Примерно с 60-х годов XIX века романсная традиция раздваивается. Одна ее часть («камерный романс») становится уделом профессиональных музыкантов, все более «усложняющегося мастерства», другая («мещанский», или «городской», романс) уходит в низовую культуру, взаимодействуя с «бульварной поэзией» (вроде стихотворных надписей на лубочных картинках [Гудошников: 9-10]) и с «выходами на весьма популярную, но малоуважаемую демократическую эстраду» [Петровский: 7-10]. Именно на базе мещанского романса складывается городская фольклорная песня XX века, в известных нам формах, вероятно, возникшая в 1910-1920-х годах, причем центрами ее распространения, скорее всего, были южные города, в первую очередь Одесса [Неклюдов 2003: 71–86].
Впрочем, городская песня XX века опирается и на другие источники – как литературные [Козьмин: 40–42], так и эстрадные. С эстрадными истоками связана и куплетная форма некоторых текстов, не имеющих устойчивого сквозного сюжета, причем набор и последовательность куплетов могут варьироваться в весьма широких пределах. Двустороннее взаимодействие уличной песни с «низовой» (ресторанной, садово-парковой) эстрадой, прерывается в первые годы советской власти, что способствует дальнейшей фольклоризации жанра.
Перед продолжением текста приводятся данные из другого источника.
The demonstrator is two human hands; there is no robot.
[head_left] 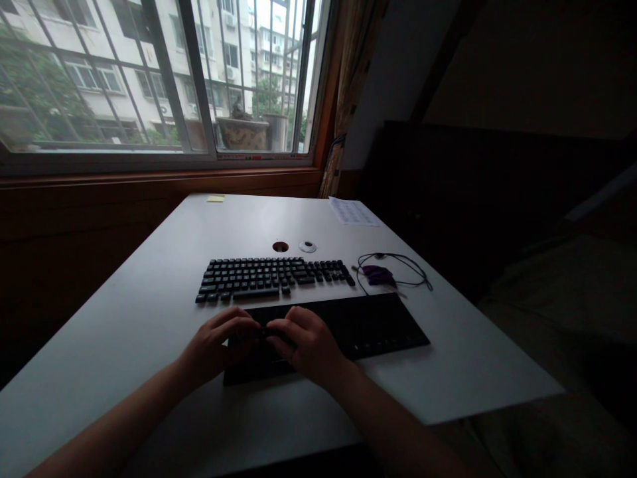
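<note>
A black keyboard base [383,325] lies on the white table, its left part beneath my hands. Over that part, my left hand [223,335] is closed, its fingertips pinched together. My right hand [308,338] meets it from the other side, also pinched. Something small and dark sits between the fingertips of both hands, too shadowed to name. Just behind the base, loose black keycaps [263,275] are laid out in rows like a full keyboard. Most of the base's surface is too dark to show detail.
Right of the keycaps lie a purple cloth-like item [379,275] and a looped black cable [423,272]. Farther back are a cable hole [281,247], a white round cover [307,246], a printed sheet [354,212] and a yellow sticky note [215,198]. A barred window stands beyond the table.
</note>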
Этот новый городской романс, вырастающий главным образом из литературной русской песни, но до известной степени являющийся наследником и «классической» народной баллады, не признает «далеких экскурсов в историю <.. > и если появляются в нем персонажи из русской истории, то поставлены они в большинстве случаев в сферу любовных или семейно-бытовых отношений» [Гудошников: 34]; в равной мере не выражена в ней и этническая (или этноконфессиональная) топика.
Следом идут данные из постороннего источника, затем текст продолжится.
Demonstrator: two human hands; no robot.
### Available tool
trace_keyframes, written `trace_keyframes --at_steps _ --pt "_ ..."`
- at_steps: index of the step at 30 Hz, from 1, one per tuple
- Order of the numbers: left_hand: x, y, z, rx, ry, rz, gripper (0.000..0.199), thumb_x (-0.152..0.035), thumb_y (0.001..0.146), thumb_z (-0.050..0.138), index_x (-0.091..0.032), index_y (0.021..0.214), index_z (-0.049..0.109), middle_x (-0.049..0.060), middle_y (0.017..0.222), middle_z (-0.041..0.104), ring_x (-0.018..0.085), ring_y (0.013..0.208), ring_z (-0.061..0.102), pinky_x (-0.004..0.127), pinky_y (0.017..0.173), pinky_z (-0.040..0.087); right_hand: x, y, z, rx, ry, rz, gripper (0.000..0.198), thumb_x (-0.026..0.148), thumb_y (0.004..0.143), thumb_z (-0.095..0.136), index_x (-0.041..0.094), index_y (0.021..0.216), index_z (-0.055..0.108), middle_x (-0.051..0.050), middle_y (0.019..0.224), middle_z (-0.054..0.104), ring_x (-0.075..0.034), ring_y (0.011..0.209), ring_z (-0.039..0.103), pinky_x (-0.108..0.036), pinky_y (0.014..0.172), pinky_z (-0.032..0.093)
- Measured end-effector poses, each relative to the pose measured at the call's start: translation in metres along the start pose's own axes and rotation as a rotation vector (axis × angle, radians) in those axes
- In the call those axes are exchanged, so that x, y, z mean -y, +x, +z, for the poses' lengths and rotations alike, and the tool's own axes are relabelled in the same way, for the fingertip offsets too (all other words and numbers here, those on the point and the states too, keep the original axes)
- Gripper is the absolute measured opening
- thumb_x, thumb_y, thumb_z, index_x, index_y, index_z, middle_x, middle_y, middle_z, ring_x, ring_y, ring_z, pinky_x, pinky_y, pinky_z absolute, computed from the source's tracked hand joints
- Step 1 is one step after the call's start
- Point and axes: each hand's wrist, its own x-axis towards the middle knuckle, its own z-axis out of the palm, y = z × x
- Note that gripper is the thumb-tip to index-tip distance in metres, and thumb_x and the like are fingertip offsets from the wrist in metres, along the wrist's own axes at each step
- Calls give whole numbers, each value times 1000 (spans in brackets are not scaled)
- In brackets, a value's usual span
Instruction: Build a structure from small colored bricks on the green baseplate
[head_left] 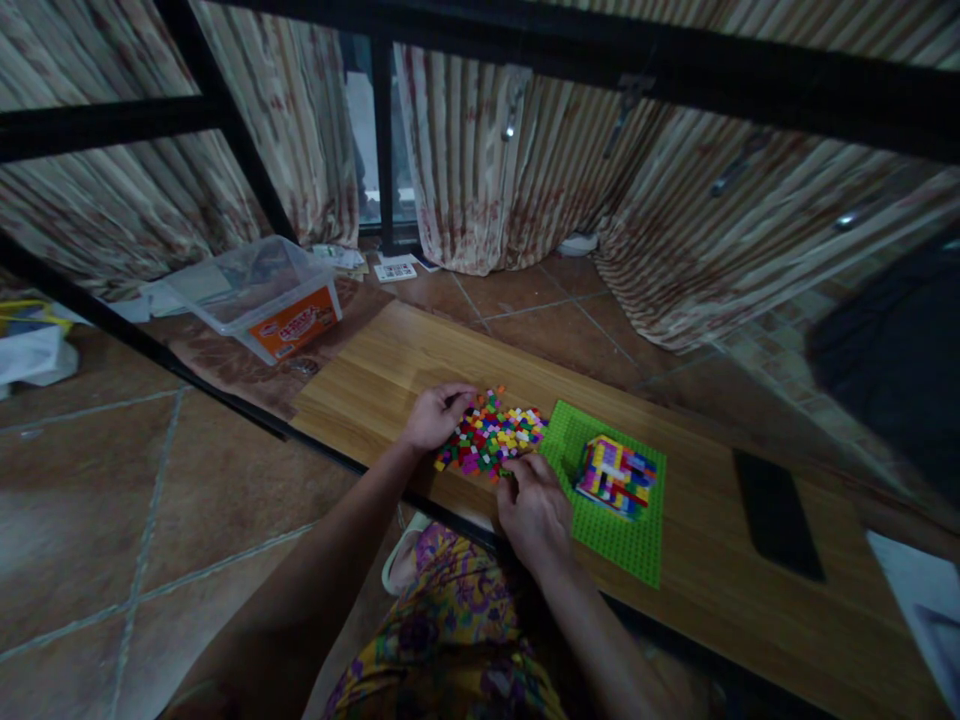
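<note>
A loose pile of small multicoloured toy bricks (491, 435) lies on the wooden table. My left hand (435, 417) rests at the pile's left edge, its fingers curled with thumb and fingertips close together over the bricks. At the near right edge of the pile is my right hand (534, 508), fingers bent into a pinch; whatever lies between the tips is too small to make out. Just right of this hand is a green studded baseplate (615, 555). On it stands a blocky structure of mixed-colour bricks (616, 475).
The long wooden table (390, 350) has a dark flat rectangular object (778, 513) toward its right end. A clear plastic bin (262, 290) with an orange label stands beyond the left end. Dark metal bars (247, 180) cross in front of curtains (495, 170).
</note>
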Motion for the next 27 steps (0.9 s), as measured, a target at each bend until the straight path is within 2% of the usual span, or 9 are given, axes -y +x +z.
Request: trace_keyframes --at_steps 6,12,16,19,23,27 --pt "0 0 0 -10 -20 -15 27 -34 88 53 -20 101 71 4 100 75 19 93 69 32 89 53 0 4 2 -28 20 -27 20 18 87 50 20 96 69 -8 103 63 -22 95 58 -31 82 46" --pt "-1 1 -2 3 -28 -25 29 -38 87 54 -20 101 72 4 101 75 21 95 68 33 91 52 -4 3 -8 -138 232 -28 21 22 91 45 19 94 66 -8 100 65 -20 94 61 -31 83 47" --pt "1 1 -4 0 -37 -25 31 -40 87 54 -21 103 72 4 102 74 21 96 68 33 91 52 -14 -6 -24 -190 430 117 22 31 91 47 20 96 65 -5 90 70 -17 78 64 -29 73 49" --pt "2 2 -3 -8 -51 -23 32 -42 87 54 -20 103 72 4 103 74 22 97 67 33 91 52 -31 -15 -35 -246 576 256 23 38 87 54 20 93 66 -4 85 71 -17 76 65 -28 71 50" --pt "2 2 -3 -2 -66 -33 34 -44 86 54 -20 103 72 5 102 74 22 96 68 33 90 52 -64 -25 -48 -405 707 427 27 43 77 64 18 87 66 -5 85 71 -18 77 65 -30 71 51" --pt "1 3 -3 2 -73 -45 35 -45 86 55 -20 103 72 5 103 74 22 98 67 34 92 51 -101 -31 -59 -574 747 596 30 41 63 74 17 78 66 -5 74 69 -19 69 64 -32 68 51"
До некоторой степени городская песня XX века сохраняет тематический диапазон своих далеких жанровых предков, светского канта и российской песни – элегической (даже пасторальной) любовной, особенно «любовной городской», веселой застольной, шуточной, пародийной (в современной фольклорной песне можно найти аналоги всем этим группам). Сохраняет она и характерный для поэзии второй половины XVIII века прием создания новых текстов «на голос», т. е. на мелодию известных романсов или «простонародных» песен [Гусев: 16]. Как можно убедиться, этот прием активно используется городским фольклором, порождая целые каскады перетекстовок какой-либо особо полюбившейся песни (например, «Маруся отравилась», «Гоп-со-смыком», «Кирпичики» и др. [Неклюдов 2005], [Неклюдов 2006]). По-видимому, развитием той же тенденции является «перекличка» текстов мещанского романса XIX века – в виде различного рода «ответов» либо других песенных рефлексов на тот или иной известный текст [Петровский 1997:43–48]; этот прием усваивается и городской песней XX века, оставаясь весьма продуктивным.
Подобные песни недолговечны, они появляются и уходят в небытие в течение жизни одного поколения, а то и быстрее. Тексты-долгожители, возникшие еще в XIX веке, крайне редки. Анализ содержания песенников той эпохи показывает: из сотен произведений, входивших в массовый репертуар последних десятилетий позапрошлого века, до нашего времени в активном бытовании удержались лишь единицы (речь идет именно о «спонтанном» фольклорном исполнении, а не о сохранении на концертной эстраде, что, впрочем, также происходит не столь часто).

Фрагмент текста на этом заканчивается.